··· TASK INPUTS

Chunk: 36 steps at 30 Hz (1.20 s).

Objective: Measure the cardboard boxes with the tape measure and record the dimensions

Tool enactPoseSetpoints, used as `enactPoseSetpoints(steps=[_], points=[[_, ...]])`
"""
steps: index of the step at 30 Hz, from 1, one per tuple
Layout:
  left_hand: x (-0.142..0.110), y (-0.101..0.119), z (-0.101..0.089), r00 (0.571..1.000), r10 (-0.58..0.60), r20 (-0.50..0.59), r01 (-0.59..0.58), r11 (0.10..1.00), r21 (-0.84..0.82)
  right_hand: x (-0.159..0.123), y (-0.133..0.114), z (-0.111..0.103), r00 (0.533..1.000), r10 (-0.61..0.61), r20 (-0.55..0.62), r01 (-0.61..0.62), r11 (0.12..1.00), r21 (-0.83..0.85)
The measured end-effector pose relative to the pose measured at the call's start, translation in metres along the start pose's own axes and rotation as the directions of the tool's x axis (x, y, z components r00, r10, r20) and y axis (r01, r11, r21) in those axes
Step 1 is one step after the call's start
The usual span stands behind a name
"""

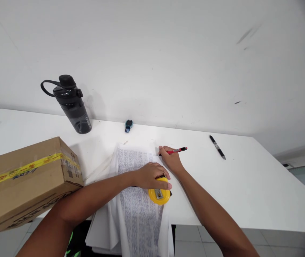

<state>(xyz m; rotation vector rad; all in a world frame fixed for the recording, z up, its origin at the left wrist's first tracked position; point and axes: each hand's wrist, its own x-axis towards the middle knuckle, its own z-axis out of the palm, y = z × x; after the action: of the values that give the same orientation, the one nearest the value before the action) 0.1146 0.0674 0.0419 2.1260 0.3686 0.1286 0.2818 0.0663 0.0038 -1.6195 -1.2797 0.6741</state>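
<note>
A long sheet of paper [141, 214] covered in dense rows of blue-grey marks lies over the table and hangs past its front edge. My left hand [152, 175] rests on the sheet, its fingers closed round a yellow tape measure [158, 200] with a metal clip on its face. Just beyond, at the sheet's upper right edge, my right hand [170, 159] grips a red pen [178, 150]. The pen's tip points left, close to the paper's edge; whether it touches cannot be made out.
At the left a cardboard box [26, 189] with yellow tape sits beside my left forearm. A dark water bottle [73, 107] stands near the wall, with a small watch [128, 125] to its right. Another pen [217, 147] lies on the white table [249, 192].
</note>
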Motion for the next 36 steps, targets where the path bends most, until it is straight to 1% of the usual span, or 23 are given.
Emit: enactPoseSetpoints(steps=[4, 8, 15, 20, 25, 28, 30, 33, 34, 36], points=[[0.000, 0.000, 0.000, 1.000, 0.001, -0.004, -0.001, 1.000, -0.005, -0.001, -0.002, 0.000, 1.000, 0.003, -0.029, -0.003, 1.000, 0.005], [0.001, -0.001, 0.000, 1.000, 0.007, 0.003, -0.007, 1.000, 0.002, -0.001, -0.001, 0.000, 1.000, 0.013, -0.014, -0.013, 1.000, 0.006], [0.001, -0.002, 0.000, 1.000, 0.003, 0.000, -0.003, 1.000, 0.005, -0.001, 0.001, -0.001, 1.000, 0.016, -0.022, -0.015, 1.000, 0.011], [0.000, 0.002, -0.001, 1.000, 0.005, -0.002, -0.005, 1.000, 0.009, 0.001, 0.001, -0.003, 0.994, 0.012, -0.105, -0.010, 1.000, 0.022], [0.000, 0.002, -0.001, 1.000, 0.021, -0.016, -0.020, 1.000, 0.017, 0.002, -0.001, -0.002, 0.991, -0.021, -0.132, 0.022, 1.000, 0.006], [-0.002, 0.002, -0.003, 1.000, 0.011, -0.004, -0.010, 0.999, 0.043, 0.003, 0.002, -0.001, 0.977, -0.118, -0.180, 0.112, 0.993, -0.041], [-0.004, 0.005, -0.007, 0.999, -0.024, 0.031, 0.021, 0.997, 0.071, 0.005, 0.008, -0.002, 0.966, -0.172, -0.192, 0.152, 0.982, -0.115], [-0.010, 0.017, -0.013, 0.993, -0.072, 0.089, 0.057, 0.986, 0.156, 0.009, 0.015, -0.004, 0.969, -0.157, -0.191, 0.114, 0.970, -0.217], [-0.014, 0.022, -0.014, 0.994, -0.067, 0.080, 0.048, 0.974, 0.220, 0.009, 0.016, -0.004, 0.969, -0.160, -0.186, 0.116, 0.967, -0.227], [-0.026, 0.034, -0.013, 1.000, -0.017, 0.001, 0.015, 0.911, 0.411, 0.009, 0.015, -0.004, 0.967, -0.216, -0.132, 0.184, 0.958, -0.221]])
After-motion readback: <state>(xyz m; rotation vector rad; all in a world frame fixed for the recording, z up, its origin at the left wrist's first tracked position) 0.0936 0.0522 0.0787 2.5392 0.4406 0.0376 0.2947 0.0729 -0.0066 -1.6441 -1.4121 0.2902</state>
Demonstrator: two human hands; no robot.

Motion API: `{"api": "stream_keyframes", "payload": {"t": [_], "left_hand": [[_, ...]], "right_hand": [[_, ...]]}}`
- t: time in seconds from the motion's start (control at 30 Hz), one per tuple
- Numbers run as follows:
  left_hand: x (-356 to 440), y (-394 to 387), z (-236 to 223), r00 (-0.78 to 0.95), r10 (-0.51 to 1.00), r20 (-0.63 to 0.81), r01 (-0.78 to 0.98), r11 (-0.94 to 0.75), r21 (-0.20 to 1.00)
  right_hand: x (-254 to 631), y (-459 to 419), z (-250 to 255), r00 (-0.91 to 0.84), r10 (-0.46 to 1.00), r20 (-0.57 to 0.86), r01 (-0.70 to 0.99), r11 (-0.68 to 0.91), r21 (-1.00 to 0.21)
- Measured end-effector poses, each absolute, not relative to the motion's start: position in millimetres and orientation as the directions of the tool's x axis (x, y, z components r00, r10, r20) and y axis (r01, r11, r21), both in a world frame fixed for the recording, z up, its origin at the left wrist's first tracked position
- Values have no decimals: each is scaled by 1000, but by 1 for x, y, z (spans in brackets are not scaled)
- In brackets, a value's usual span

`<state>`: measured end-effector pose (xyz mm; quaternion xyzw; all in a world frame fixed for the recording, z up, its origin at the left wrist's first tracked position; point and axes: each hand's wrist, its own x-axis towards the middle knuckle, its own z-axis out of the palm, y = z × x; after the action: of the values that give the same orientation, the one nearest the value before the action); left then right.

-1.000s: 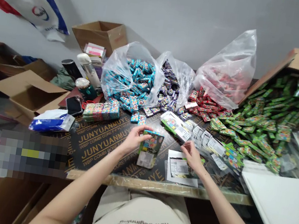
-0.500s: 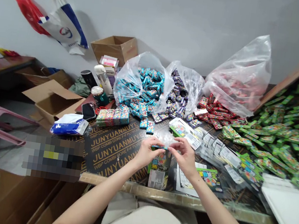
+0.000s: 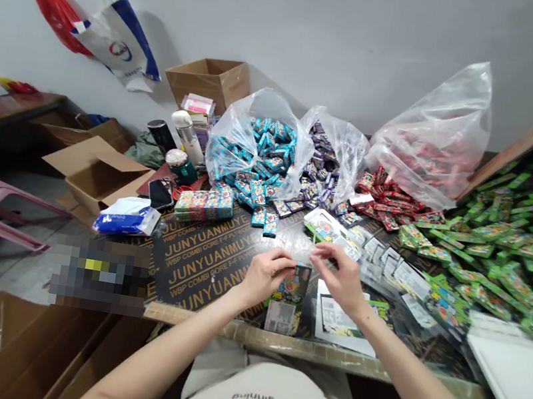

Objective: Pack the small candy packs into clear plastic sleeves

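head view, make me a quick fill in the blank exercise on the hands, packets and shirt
The person's ____ hand holds the dark printed pack by its top.
The red packets lie between the purple packets and the ____ packets.
The shirt reads "Every day is a new ____".

Missing words: left; green; beginning
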<state>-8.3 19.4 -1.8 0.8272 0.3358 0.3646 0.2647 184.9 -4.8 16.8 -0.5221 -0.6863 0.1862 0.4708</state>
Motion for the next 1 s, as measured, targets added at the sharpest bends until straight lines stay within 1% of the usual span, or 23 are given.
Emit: {"api": "stream_keyframes", "payload": {"t": [0.07,0.13,0.17,0.23,0.3,0.33,0.4,0.53,0.63,0.77,0.9,1.0], "left_hand": [[-9,19,0,500,759,417,373,-623,687],[-10,20,1,472,785,402,359,-588,725],[-10,20,2,451,802,391,348,-562,751],[-10,21,1,394,844,364,333,-501,799],[-11,22,0,337,879,337,334,-446,830],[-11,22,0,321,889,327,337,-430,838],[-11,23,0,316,893,320,343,-423,839],[-12,21,6,360,867,345,348,-468,812],[-10,19,10,368,858,359,355,-486,798],[-4,18,6,301,884,357,368,-453,812],[0,18,3,259,905,338,352,-415,839],[-1,19,5,238,919,315,336,-382,861]], "right_hand": [[185,7,35,16,895,447,521,374,-768],[183,20,50,-45,916,398,474,370,-799],[182,26,55,-100,934,342,436,350,-829],[178,35,59,-221,957,187,345,256,-903],[175,41,58,-325,944,52,256,141,-956],[174,43,56,-367,930,14,223,102,-969],[172,46,52,-448,894,-19,201,81,-976],[170,48,44,-555,831,-45,236,106,-966],[168,48,38,-553,832,-50,246,106,-963],[164,48,30,-527,848,-57,249,90,-964],[163,45,29,-497,867,-37,258,107,-960],[161,39,25,-390,920,-47,212,40,-976]]}}
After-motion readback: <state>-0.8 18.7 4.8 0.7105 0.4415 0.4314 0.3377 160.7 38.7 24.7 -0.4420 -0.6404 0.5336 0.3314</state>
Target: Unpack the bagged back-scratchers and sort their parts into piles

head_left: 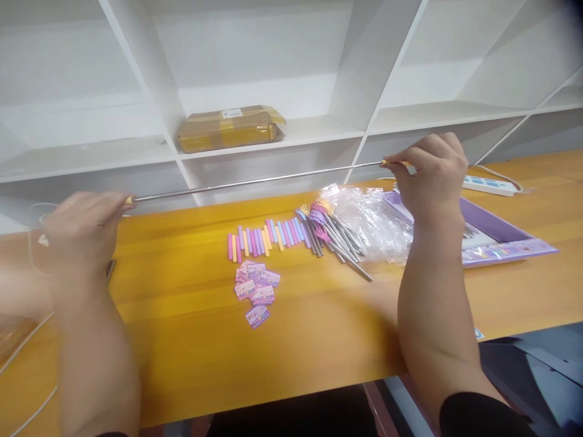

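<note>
My left hand, blurred by motion, pinches one yellow-tipped end of a long thin telescopic metal rod. At the other end, also yellow, the fingers of my right hand are closed in a pinch. Drawn out long, the rod spans the space between both hands, above the table's back edge. Below it lies a row of pink, purple, blue and yellow tubes. Beside the row is a pile of metal rods with small coloured hand-shaped heads. Small printed cards lie in a loose heap nearer me.
Clear plastic bags and a purple box lie on the right of the wooden table. A power strip sits behind. A taped brown parcel rests on the white shelf. Cables run at left.
</note>
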`<move>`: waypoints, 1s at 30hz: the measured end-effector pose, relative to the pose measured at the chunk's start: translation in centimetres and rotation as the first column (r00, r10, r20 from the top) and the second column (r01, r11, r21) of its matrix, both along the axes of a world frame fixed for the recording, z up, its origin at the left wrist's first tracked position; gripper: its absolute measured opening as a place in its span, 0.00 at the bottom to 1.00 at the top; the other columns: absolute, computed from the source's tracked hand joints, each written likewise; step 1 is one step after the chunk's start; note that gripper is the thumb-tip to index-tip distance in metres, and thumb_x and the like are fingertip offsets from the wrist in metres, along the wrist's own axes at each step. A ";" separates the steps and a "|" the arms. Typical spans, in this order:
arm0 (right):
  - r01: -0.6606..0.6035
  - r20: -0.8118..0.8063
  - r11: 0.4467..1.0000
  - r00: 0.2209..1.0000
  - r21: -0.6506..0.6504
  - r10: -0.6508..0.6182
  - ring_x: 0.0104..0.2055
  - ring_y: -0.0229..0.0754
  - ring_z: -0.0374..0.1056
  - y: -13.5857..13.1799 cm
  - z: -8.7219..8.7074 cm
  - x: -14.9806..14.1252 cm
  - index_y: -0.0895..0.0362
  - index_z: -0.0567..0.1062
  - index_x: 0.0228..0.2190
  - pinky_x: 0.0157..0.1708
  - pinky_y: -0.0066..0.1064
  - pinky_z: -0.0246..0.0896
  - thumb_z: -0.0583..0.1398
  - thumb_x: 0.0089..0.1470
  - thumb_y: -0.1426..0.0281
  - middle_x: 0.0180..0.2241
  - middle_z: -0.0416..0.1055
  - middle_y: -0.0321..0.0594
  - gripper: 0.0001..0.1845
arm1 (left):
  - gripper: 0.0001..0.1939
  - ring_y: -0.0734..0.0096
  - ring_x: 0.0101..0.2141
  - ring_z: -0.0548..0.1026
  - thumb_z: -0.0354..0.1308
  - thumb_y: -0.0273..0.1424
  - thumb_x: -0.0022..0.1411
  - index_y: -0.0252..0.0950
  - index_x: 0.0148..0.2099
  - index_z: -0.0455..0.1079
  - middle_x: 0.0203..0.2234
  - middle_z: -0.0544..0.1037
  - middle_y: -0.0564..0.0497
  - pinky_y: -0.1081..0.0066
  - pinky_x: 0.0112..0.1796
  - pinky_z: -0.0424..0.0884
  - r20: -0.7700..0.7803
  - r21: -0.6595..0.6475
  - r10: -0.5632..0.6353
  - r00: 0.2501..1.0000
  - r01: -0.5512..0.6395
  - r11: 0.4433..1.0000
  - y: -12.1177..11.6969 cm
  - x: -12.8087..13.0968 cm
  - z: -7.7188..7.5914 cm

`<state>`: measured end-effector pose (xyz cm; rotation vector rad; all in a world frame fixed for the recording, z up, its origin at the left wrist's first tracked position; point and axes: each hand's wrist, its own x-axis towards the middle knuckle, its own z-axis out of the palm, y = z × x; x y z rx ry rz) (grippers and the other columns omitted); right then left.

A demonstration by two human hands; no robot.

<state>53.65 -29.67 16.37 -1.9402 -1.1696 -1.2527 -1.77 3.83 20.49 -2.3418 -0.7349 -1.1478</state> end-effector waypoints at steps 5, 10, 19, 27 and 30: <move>-0.123 0.031 0.990 0.992 -0.062 0.125 0.41 0.48 0.62 1.7 0.5 -2.7 0.52 0.83 0.35 0.44 0.40 0.57 0.63 0.68 0.67 0.34 0.73 0.43 0.09 | 0.13 0.68 0.34 0.76 0.57 0.39 0.78 0.40 0.43 0.79 0.33 0.86 0.55 0.70 0.35 0.68 -0.085 0.234 -0.035 0.996 0.054 0.971 -0.8 2.8 -0.7; -0.259 0.000 0.954 0.965 -0.149 0.262 0.38 0.47 0.60 4.3 0.8 -8.1 0.52 0.77 0.30 0.42 0.42 0.52 0.59 0.73 0.63 0.33 0.71 0.43 0.17 | 0.09 0.67 0.37 0.79 0.56 0.29 0.78 0.42 0.51 0.77 0.41 0.88 0.54 0.69 0.38 0.73 -0.148 0.194 -0.206 0.967 0.232 0.953 -3.7 6.0 -1.8; -0.485 0.078 0.864 0.864 -0.132 0.497 0.36 0.44 0.56 4.8 1.0 -15.9 0.51 0.73 0.33 0.37 0.41 0.46 0.59 0.72 0.73 0.33 0.68 0.40 0.12 | 0.12 0.65 0.36 0.81 0.53 0.24 0.77 0.41 0.52 0.76 0.39 0.87 0.51 0.67 0.38 0.74 -0.133 0.075 -0.334 0.933 0.346 0.935 -10.8 9.6 -2.9; -0.539 0.233 0.822 0.789 -0.184 0.569 0.32 0.42 0.55 4.9 0.5 -22.6 0.53 0.71 0.31 0.34 0.39 0.48 0.58 0.73 0.76 0.29 0.66 0.38 0.16 | 0.14 0.65 0.36 0.79 0.53 0.22 0.77 0.41 0.57 0.73 0.41 0.87 0.49 0.66 0.36 0.72 -0.163 -0.017 -0.389 0.907 0.392 0.920 -14.6 10.5 -4.2; -0.531 0.282 0.833 0.785 -0.152 0.552 0.33 0.43 0.54 5.4 0.2 -23.2 0.53 0.70 0.30 0.34 0.39 0.48 0.60 0.73 0.76 0.29 0.66 0.38 0.16 | 0.14 0.65 0.38 0.80 0.53 0.22 0.76 0.42 0.57 0.73 0.43 0.87 0.50 0.67 0.37 0.72 -0.189 -0.045 -0.404 0.895 0.404 0.914 -14.2 10.3 -3.9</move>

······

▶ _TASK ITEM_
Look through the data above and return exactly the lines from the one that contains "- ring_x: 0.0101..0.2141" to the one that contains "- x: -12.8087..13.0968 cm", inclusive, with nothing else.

▶ _EXERCISE RESPONSE_
  - ring_x: 0.0101..0.2141
  - ring_z: -0.0548..0.1026
  - thumb_z: -0.0354..0.1308
  - thumb_y: -0.0273..0.1424
  - thumb_x: -0.0022..0.1411
  - index_y: -0.0252..0.0950
  - index_x: 0.0148..0.2099
  - index_z: -0.0455..0.1079
  - middle_x: 0.0203..0.2234
  - middle_z: -0.0544..0.1037
  - middle_y: -0.0564..0.0497
  - pinky_y: -0.1081..0.0066
  - pinky_x: 0.0112..0.1796
  - pinky_z: -0.0424..0.0884
  - r20: -0.7700..0.7803
  - r21: -0.6595..0.6475
  - r10: -0.5632..0.6353
  - r00: 0.2501..1.0000
  - r01: -0.5512..0.6395
  - r11: 0.4433..1.0000
  - y: -12.1177..11.6969 cm
  - x: -12.8087..13.0968 cm

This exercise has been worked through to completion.